Wisconsin is the fifth state to transition its hemp program to the USDA, joining Hawaii, Mississippi, New Hampshire and the recently announced North Carolina. Four tribal hemp programs are also under USDA’s purview as of Sept. 20, according to the agency’s online tracker.

“Because state-run hemp programs must also meet federal requirements, Wisconsin's hemp program is already in close alignment with USDA," said Sara Walling, DATCP's Division of Agriculture Resource Management Administrator. “We are collaborating with USDA for a smooth transition and providing hemp growers with the resources they need to understand any changes." 

Key Changes

One key difference for growers currently operating under Wisconsin’s program is that they will no longer have licensing fees under the USDA’s program. Licenses will also be valid for three years instead of one.

The USDA does not license hemp processors. These processors will no longer need a license specifically to process hemp, but they will still remain under DATCP’s authority for consumer and food products.

The USDA has additional licenses available for researchers, which provides flexibilities regarding sampling, hemp disposal and record-keeping.

In a news release, the DATCP also said the USDA’s program provides additional flexibilities regarding sampling and testing services.

The USDA’s program is also directly aligned with the final rule, which was published in January. Many states have yet to update their state programs to align with the final rule, which is generally seen as more flexible than the interim final rule.

Wisconsin is currently operating under its 2014 pilot program.

Key changes from the interim final rule to the final rule include:

  • An increased sampling window (the time needed from sampling to harvesting) from 15 to 30 days

  • Sampling flexibilities for those growing clones 

  • An increased negligence tetrahydrocannabinol (THC) threshold from 0.5% to 1%

  • Additional disposal, as well as new remediation, options for hemp that tests above 0.3% THC

READ MORE: Your Guide to the USDA’s Final Rule on Hemp

Steps for Hemp Growers

In a recent webinar held by the DATCP, several state and USDA officials outlined steps hemp growers should take to prepare for the transition. 

Growers are encouraged to prepare for the application process now, although licenses will not be administered until the new year.

Wisconsin growers can take the following steps now to prepare:

  1. Create an account on the USDA’s website.

  2. Obtain an FBI criminal history report for all key participants under the business license.

  3. Register to use the Hemp eManagement Platform, which is where growers will apply for a license and manage hemp reporting information for the USDA.

  4. Apply for a license.

  5. Designate your lots, which are defined as “contiguous area[s] in a field, greenhouse, or indoor growing structure planted with the same variety or strain of hemp.”
    “If you are arranging plants in pots, in a greenhouse or planting under a hoop in anticipation of a winter harvest this year, think about how you are going to designate your lots,” said William Richmond, AMS hemp branch chief, during the webinar. Each lot will be sampled and tested separately.
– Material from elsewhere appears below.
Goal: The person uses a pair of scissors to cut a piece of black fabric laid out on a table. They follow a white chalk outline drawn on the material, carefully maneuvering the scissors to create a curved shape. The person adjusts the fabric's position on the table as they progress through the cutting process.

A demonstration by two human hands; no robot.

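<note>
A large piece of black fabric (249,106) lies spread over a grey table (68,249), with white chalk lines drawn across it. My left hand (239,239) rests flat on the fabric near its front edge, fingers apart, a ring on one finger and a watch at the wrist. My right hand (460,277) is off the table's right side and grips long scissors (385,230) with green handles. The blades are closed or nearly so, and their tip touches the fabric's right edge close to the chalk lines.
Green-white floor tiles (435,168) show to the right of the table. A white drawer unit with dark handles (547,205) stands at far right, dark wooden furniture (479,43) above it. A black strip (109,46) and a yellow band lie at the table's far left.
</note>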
  6. Report hemp acreage to the Farm Service Agency (FSA). Find your local FSA Service Center here.

  7. Find the sampling and testing agents you want to use. USDA does not employ or send out its own sampling agents. “In some of our other states where we oversee producer programs, a lot of the testing laboratories have begun to offer this sampling service ... as part of a package deal, they’ll come and pick samples for you, run your tests, and send you the COA for one inclusive fee. So we certainly anticipate some of the Wisconsin labs engaging in a similar service,” Richmond said.

  8. Read up on reporting requirements.

Read more details on the DATCP's transition checklist.
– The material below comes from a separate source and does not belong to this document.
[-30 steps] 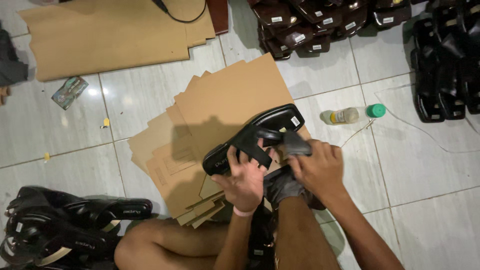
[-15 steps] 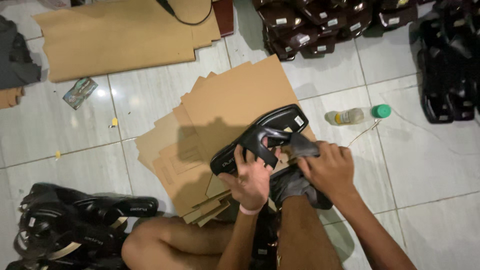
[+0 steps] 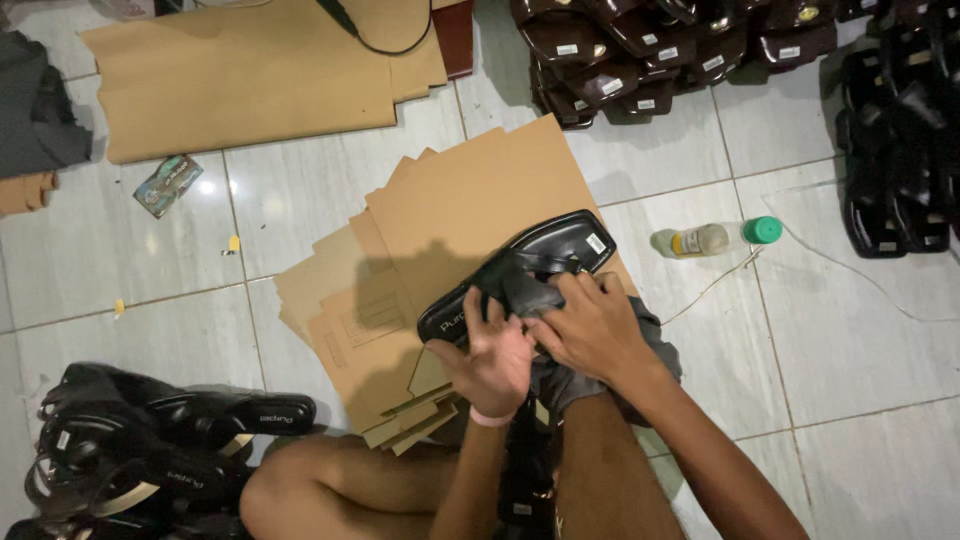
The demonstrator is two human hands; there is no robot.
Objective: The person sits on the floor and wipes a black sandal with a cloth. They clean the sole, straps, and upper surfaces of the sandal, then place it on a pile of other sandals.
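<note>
Since half a second ago both hands have shifted further onto the sandal's strap; the sandal itself sits at much the same tilt. Left hand (image 3: pixel 492 350) grips the near edge of the black platform sandal (image 3: pixel 520 275), fingers curled over it, thumb side toward the heel end. Right hand (image 3: pixel 590 325) is closed over the strap at mid-sandal, fingers pressed down on it, with a dark grey cloth (image 3: pixel 560 380) bunched under the palm. Sandal is held tilted, toe end up and away from me, over the stack of flat cardboard sheets (image 3: pixel 450 220).

Positions relative to the cardboard stack: small clear bottle with green cap (image 3: pixel 715 238) lies on the tile just beyond its right edge. Heap of black sandals (image 3: pixel 150 450) lies off its near-left corner, beside my bare knee (image 3: pixel 300 490). Rows of dark sandals (image 3: pixel 640 50) sit past its far-right corner. Large cardboard sheet (image 3: pixel 250 75) lies beyond its far-left side, and a small printed wrapper (image 3: pixel 167 184) lies to its left.
</note>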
“The state did a commendable task in creating and helping a hemp program thrive in Wisconsin for the first four growing seasons," said Rob Richard, Wisconsin Hemp Alliance President, in the press release. “We learned a tremendous amount of information about the plant in that time. Now that USDA has finalized their hemp rule and we're seeing signs of federal financial resources in hemp research and development, this is absolutely the right time to shift course from a state-centric focused program to a federal program."